How to relax before your driving test TIPS
Part of the reason people fail their first driving test is because they are so nervous. But why should nerves get in the way of performance?
By the time we recommend you book in for your test, your good enough to pass, but may not be relaxed enough to do well in the test.
Too much anxiety makes it harder to think clearly and also harder to make small dextrous movements. Because nature wants big, mighty movements from us in times of real danger (running, punching, pushing, and climbing), small delicate movements become much harder. This is why you might see someone's hands shaking when they are attempting to tie shoelaces or unscrew a bottle top while very anxious.
A bit of anxiety as you go into your driving test is good as it will get you focussed, but too much will prevent you driving as well as you should.
The quickest way to relax as you go into your test is to breathe deeply. But any old deep breathing isn't so effective; your out-breath needs to be longer than your in-breath. When we breathe out, we start to relax; similarly, when people panic, they just tend to breathe in. Take two minutes before your driving test to breathe in deeply, then breathe out slowly - so that you are breathing out for a longer time period. Do this 20 times to calm everything right down.

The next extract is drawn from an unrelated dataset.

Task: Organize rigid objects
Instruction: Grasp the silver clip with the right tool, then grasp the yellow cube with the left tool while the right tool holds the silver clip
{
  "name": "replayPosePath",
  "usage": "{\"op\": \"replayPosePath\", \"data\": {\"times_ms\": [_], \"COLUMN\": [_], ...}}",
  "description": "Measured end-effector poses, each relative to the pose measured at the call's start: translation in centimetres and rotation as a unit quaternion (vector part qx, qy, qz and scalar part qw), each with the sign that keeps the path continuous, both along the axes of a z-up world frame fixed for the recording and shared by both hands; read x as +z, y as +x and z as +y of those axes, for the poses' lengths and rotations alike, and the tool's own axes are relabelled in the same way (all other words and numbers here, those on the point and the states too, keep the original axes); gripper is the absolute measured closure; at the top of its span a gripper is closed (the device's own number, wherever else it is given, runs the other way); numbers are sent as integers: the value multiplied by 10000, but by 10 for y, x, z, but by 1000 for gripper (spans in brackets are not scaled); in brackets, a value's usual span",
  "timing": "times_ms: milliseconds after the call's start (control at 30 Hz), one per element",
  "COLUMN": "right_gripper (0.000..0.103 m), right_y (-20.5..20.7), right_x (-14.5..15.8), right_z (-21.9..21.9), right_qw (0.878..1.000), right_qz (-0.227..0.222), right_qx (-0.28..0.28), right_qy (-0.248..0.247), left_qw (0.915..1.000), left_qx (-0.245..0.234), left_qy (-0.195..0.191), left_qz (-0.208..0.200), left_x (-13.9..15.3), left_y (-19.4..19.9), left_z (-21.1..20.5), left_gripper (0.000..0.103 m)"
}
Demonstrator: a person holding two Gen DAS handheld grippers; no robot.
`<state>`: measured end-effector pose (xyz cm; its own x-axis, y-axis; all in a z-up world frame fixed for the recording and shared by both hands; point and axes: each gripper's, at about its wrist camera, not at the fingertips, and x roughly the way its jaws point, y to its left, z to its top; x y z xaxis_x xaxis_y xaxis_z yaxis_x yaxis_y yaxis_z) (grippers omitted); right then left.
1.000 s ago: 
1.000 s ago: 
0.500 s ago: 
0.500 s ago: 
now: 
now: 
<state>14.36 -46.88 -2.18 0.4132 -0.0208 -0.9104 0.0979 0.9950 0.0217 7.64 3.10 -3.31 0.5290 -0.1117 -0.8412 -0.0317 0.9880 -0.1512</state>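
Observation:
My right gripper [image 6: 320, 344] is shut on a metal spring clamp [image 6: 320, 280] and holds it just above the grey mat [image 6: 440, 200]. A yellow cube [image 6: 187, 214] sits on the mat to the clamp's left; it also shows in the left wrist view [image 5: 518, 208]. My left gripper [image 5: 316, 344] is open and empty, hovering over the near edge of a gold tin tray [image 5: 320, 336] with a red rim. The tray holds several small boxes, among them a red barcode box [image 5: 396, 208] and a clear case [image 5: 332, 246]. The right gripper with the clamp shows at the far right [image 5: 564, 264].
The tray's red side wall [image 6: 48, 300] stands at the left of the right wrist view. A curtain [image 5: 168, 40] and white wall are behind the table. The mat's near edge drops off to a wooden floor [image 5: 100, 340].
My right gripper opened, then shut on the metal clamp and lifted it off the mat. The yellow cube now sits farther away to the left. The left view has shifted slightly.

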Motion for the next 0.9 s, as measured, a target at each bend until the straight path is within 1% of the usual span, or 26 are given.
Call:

Try to get things in perspective
Remember, your driving test may seem really important (it seemed all important to me the first time), but it is really a very tiny part of life. Take a few minutes just before your test to reflect on how much trouble and strife there is in the world, how many people suffer, never experience drinking clean water, never have a roof over their heads or enough to eat. Tell yourself not to sweat the small stuff and, yes, whatever it seems like, this is small stuff.
Keep the pressure off - by keeping it to yourself
Don't tell everyone you know about your upcoming test, because everyone will be waiting for the "news" - more pressure you don't need.
It's far better to surprise people with good news than to have to explain what went wrong, no matter how sympathetic people are.
Use mental rehearsal constructively
You've practiced driving, right? You've studied your road signs and know about three-point turns and reverse parking and all the rest. The fact is, you've practiced how you're going to drive, but have you practiced how you're going to feel? Learn self-hypnosis to practice naturally feeling relaxed and in flow during the driving test. Remember, you can forget about passing or failing at this point.
But (important advice coming up!) don't visualize having passed your test. Leave the results of better performance to themselves. I want you to focus on your performance state during the actual driving itself.
Close your eyes and focus on your breath (remember to breathe out a little slower than you breathe in, extending that out-breath). Now imagine watching yourself as if on a TV looking calm, relaxed, and comfortable, yet alert and focussed, at the Vicroads building; meeting the examiner; getting into the car; and taking the whole test - see yourself doing everything in just the right way, focussed on the process of driving rather than any possible outcome.